Y he aquí que a la propia criada se le ocurrió que el señor es señor y el criado siempre seguirá siendo un criado. Y entonces, entre los libros de Regina, de pronto Mari sintió que la invadía una ira irracional y que le gustaría arrojar al suelo el contenido de las carpetas, de los cajones, de los armarios, pisotear la infinitud de hojas llenas de unas letras que parecen perlas, las facturas y los documentos cuidadosamente archivados, las fotos colocadas en el álbum, todo. Porque mirara por donde mirara no veía más que la figura inquebrantable de Regina. Se palpaba su alma aunque no estuviera presente.

Y entonces Mari, tal vez, llegó a entender también por qué Regina había renunciado con tanta facilidad a András, por qué no luchó por él al ver que entre ellos dos brotaba algo parecido al amor; aún entonces seguía habiendo entre ellos un lazo más fuerte que el amor. El saber con certeza que los dos eran señores.

A Regina le pareció ver a Mari tambalearse por el efecto de ese reconocimiento; tiene que sujetarse a la pesada mesa de roble para no caer. Se sienta junto al escritorio, se inclina sobre el tablero, gira la cabeza, con un gesto mecánico extrae el cajón superior. Sin mirar siquiera, extiende la mano y uno por uno va tirando al suelo los objetos que contiene. Luego saca el segundo cajón, el tercero, el cuarto, el quinto. Mira al vacío con los ojos fijos, no presta atención a lo que tira al suelo, ni le interesa, sólo pretende una cosa: acabar con todas sus fuerzas con ese orden centenario.

Fue entonces cuando se dio cuenta de que todo era vano, a ella simplemente la necesitaban y si no hubiera pasado lo que pasó, si András no hubiera enfermado, seguramente ni se habría fijado en ella, habría pasado junto a ella sin verla, porque ella pertenecía a un mundo distinto.

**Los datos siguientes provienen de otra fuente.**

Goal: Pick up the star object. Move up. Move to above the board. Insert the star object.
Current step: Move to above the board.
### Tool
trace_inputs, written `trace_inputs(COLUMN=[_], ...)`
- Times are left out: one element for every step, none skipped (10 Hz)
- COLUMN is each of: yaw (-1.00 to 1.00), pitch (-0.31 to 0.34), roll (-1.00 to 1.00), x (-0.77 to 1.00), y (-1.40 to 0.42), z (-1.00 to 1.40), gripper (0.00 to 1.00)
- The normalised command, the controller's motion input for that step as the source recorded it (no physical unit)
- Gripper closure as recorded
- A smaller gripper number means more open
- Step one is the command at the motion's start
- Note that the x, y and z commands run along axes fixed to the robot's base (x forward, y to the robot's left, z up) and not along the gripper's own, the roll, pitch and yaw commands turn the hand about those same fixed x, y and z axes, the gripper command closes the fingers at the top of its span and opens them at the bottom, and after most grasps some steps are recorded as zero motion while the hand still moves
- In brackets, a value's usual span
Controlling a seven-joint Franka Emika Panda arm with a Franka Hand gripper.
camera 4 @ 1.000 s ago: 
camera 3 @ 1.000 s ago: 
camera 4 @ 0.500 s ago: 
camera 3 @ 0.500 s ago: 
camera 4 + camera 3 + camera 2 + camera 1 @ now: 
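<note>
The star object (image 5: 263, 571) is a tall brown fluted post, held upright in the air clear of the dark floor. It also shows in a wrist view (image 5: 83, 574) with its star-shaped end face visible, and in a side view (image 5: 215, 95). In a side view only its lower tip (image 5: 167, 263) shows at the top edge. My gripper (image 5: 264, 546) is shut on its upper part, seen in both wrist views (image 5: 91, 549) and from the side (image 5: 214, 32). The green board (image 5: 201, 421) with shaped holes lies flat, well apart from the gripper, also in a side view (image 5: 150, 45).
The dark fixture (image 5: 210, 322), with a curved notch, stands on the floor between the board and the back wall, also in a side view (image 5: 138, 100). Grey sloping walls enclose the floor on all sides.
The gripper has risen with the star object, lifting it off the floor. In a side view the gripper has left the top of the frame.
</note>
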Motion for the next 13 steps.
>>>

Y Mari se sintió despojada y humillada por partida doble. Había muerto el hombre que amaba, del que creía que correspondía su amor, y ese orden doloroso de pronto le abrió los ojos, para el hombre ella nunca había sido más que una criada.

Entonces Mari se puso de pie de súbito, se dirigió al cuarto ropero de Regina, abrió los armarios uno por uno y lo sacó todo, la ropa, los zapatos, la lencería, todo lo que llegaba a sus manos, tiró por el suelo el contenido del cajón de las joyas; del ropero fue al dormitorio, revolvió la cama, de la cómoda tiró al suelo sujetadores, medias, combinaciones, bragas, todo; luego fue al tocador, barrió cuanto había sobre él, perfumes, maquillaje, lápiz de labios, todo lo que había, luego le tocó el turno a la mesita china en cuyo cajones guardaba Regina sus joyas más valiosas. Sacó el cajón superior, lo sostuvo por encima de su cabeza y le dio la vuelta lentamente. Las joyas familiares, las sartas y pendientes de perlas, collares y broches resbalaron por sus hombros. Luego hizo lo mismo con cada uno de los cinco cajones forrados de terciopelo burdeos. Finalmente, se inclinó de manera automática, recogió del suelo el collar de diamantes, lo hundió en el bolsillo junto con el estuche forrado de terciopelo y se dirigió hacia la puerta.

Fue como si realizara una serie de movimientos practicados desde tiempos inmemoriales, movimientos grabados en sus entrañas y legados de generación en generación. Bastó una señal para que se iniciara la reacción en cadena. El protagonista de la escena no tenía más que seguir inerte los acontecimientos.

Mari cerró la puerta de un portazo, bajó las escaleras. Luego también cerró el portón protegido por una enorme reja de hierro forjado, se apartó un mechón de pelo pegado en la frente y apretó el paso.

Regina se encogió en la mecedora, luego, antes de ponerse en pie se estiró. Sonrió y pensó para sus adentros que fue así seguramente como sucedió. Porque en el último año y medio a Mari ni siquiera se le había pasado por la mente que pese a todo lo que estuviera ocurriendo entre ella y András, no dejaba de ser una criada. Necesitó el espectáculo del orden del despacho para darse cuenta. Luego ya sólo faltaba el desenlace. Al fin y al cabo, está escrito, tarde o temprano, los criados roban o matan a los señores que les dan sustento.